We created a territorial map of the 5 WMH spatial patterns identified, registered each participant’s WMH probability map in standard space, and calculated their WMHvrel for each WMH spatial pattern. The median total WMHv was 13.2 cm3 (interquartile range (IQR): 7.9–22.5). The WMHvrel distributions of the 5 WMH spatial patterns are summarized in Figure 4. Periventricular and posterior WMH patterns were ubiquitous across all participants (median WMHvrel (IQR): WMH-PV = 46.6% (35.8%–58.2%), WMH-Post = 15.2% (8.4%–24.3%)), while being less common for juxtacortical, deep frontal, and parietal WMH patterns (median WMHvrel (IQR): WMH-J = 3.7% (1.7%–7.5%), WMH-D = 12.8% (6.8%–21.3%), WMH-Pa = 8.5% (3.1%–15.7%)).

Figure 4
Figure 4 Distribution of the Data-Driven WMH Spatial Patterns

(A-E) Density plots showing the distribution of relative white matter hyperintensities burden (WMHvrel) for each WMH spatial pattern.
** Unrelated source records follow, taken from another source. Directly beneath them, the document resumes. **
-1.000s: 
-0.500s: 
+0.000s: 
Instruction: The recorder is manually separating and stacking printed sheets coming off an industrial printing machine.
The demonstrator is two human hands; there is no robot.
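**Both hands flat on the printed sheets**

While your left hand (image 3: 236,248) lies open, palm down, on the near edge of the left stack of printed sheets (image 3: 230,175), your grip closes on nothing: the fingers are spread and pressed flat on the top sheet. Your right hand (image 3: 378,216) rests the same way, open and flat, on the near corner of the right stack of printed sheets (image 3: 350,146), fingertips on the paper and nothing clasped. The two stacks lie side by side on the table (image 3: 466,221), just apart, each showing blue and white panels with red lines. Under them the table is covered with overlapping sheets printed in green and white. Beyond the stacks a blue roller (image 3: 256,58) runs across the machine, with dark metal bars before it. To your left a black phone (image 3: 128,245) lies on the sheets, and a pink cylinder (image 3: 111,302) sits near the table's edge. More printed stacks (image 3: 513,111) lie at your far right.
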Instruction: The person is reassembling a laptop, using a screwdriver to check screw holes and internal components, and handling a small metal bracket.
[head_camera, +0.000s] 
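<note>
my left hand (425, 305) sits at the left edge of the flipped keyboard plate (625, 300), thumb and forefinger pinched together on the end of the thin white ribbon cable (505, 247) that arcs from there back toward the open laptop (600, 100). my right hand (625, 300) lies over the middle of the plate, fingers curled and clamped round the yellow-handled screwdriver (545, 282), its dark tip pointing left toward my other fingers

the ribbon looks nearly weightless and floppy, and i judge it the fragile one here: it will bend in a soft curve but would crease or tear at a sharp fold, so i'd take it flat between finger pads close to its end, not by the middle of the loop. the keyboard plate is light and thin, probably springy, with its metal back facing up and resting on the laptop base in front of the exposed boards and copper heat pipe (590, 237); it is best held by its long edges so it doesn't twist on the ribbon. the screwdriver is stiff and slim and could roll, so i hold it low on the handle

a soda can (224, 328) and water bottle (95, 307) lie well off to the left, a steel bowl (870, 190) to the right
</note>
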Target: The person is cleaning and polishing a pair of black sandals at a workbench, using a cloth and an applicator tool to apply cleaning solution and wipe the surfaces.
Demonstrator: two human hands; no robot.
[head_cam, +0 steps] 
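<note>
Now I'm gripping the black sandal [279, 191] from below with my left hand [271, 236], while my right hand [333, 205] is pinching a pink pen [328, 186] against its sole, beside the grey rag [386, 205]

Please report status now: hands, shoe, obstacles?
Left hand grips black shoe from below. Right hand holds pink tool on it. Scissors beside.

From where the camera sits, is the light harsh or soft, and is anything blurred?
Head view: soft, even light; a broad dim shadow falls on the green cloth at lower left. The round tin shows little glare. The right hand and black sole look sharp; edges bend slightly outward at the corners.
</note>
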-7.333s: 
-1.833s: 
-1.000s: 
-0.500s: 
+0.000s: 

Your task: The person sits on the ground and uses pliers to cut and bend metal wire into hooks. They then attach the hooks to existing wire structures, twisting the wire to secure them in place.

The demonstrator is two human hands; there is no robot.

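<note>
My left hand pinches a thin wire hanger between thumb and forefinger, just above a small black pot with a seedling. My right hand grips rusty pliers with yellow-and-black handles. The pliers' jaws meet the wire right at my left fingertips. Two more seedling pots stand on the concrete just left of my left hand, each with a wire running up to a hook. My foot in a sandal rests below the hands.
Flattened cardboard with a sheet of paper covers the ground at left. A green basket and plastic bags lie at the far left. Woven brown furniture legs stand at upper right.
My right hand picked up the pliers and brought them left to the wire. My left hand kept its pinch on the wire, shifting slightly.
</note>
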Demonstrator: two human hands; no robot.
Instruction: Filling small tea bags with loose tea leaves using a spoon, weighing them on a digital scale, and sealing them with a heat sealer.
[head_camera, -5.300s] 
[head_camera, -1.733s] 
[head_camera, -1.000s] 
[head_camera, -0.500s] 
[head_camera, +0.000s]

Associations With CSVD Etiologies

In multivariable linear regression analysis, there were significant associations between age and relative WMH burden for all WMH spatial patterns, with highest coefficients for deep frontal and parietal patterns (WMH-D: β = 0.06, p < 2e−16, WMH-Pa: β = 0.05, p < 2e−16), whereas the proportion of periventricular WMH pattern decreased relative to the other spatial patterns with age (β = −0.02, p < 7.3e−5). By contrast, we found differential associations of the WMH spatial patterns with amyloid SUVR, CAA, and vascular risk factors. Higher relative WMH burden in the juxtacortical pattern was independently associated with probable CAA diagnosis (β = 0.37, p < 5.9e−4) and amyloid SUVR (β = 0.45, p < 2.3e−3). Consistent with this finding, regions of greatest SL-CMBs density overlapped spatially with the juxtacortical WMH pattern (Figure 5). In a similar multivariable linear regression model, amyloid SUVR was the only independent predictor associated with increased relative WMH burden in the parietal pattern (β = 0.59, p < 9.2e−5). Greater relative WMH burden in the deep frontal pattern was independently associated with only HTN-S and diabetes mellitus (β = 0.06, p < 3.9e−5 and β = 0.26, p < 5.0e−3, respectively). WMH burden in both periventricular and posterior patterns were not related to any CSVD risk factors in multivariable regression models. The number of APOE ε2 and ε4 alleles was not associated with relative WMH burden in any of the identified WMH spatial patterns. The results are summarized in Figure 3, and diagnostic regression plots for the separate models are shown in eFigure 5, links.lww.com/WNL/C332. The associations of WMH-J with probable CAA, WMH-D with HTN-S, and WMH-Pa with amyloid SUVR remained significant after adjustments for CDR (n = 930, eTable 7, links.lww.com/WNL/C332). No significant interaction effects were observed between individual CSVD-related risk factors and the WMH spatial patterns (eTable 8, links.lww.com/WNL/C332).

Figure 5
Figure 5 Spatial Correspondence of the Juxtacortical WMH Spatial Pattern and Strictly Lobar Cerebral Microbleeds

The strictly lobar cerebral microbleeds (SL-CMBs) frequency map has a range of values from 0% to 4.4%. Areas of highest SL-CMBs density were located within the topographical distribution of the juxtacortical WMH pattern (green).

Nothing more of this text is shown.